=== Section Start ===
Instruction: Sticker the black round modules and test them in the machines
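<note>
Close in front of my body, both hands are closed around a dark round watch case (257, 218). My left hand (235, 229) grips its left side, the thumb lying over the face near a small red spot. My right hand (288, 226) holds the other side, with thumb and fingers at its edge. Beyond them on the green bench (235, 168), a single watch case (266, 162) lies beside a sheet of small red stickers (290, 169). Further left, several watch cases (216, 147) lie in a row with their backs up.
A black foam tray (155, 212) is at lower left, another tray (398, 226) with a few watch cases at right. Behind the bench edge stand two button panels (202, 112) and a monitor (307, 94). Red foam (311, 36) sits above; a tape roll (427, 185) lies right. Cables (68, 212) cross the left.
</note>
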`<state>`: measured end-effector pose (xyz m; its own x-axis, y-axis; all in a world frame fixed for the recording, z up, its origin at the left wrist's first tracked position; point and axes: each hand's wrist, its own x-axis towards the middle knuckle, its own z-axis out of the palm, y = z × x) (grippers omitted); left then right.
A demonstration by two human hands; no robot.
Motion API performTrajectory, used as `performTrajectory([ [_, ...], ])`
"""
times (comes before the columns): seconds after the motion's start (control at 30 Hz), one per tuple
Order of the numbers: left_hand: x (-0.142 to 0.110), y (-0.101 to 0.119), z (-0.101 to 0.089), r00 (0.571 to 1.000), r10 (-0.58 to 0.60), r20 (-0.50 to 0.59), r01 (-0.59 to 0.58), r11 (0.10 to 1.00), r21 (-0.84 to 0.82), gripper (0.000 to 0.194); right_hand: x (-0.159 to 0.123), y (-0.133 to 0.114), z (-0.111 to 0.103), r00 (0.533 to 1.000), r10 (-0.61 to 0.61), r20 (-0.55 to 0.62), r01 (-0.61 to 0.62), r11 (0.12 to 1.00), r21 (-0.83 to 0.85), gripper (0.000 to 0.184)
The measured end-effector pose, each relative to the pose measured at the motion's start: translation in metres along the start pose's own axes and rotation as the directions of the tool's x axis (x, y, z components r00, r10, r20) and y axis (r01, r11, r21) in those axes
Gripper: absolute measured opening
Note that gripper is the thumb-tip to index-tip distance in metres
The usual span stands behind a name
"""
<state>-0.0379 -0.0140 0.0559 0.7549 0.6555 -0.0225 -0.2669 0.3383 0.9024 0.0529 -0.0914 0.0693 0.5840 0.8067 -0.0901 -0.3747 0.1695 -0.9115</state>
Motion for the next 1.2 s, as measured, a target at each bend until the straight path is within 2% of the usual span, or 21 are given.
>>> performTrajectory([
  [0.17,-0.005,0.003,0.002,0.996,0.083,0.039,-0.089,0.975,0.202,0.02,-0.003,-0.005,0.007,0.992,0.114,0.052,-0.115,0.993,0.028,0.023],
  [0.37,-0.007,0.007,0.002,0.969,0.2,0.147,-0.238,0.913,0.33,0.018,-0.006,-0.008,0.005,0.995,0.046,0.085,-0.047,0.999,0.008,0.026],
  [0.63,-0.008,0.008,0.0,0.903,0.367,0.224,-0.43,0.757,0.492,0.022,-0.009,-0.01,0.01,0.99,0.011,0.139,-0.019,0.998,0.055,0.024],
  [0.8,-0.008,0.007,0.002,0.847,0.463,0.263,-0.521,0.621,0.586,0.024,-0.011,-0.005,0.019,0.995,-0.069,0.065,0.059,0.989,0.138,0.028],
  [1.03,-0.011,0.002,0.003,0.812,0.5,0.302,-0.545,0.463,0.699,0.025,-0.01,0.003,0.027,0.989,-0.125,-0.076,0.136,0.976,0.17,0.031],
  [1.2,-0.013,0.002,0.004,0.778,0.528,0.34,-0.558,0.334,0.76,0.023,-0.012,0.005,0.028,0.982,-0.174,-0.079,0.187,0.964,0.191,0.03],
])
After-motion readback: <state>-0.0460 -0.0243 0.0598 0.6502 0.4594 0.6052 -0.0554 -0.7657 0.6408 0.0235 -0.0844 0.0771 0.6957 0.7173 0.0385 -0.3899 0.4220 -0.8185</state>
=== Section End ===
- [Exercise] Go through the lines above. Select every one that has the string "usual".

- [Problem solution]
The usual span stands behind a name
Motion for the next 1.2 s, as measured, a target at each bend until the straight path is within 2% of the usual span, or 21 are given.

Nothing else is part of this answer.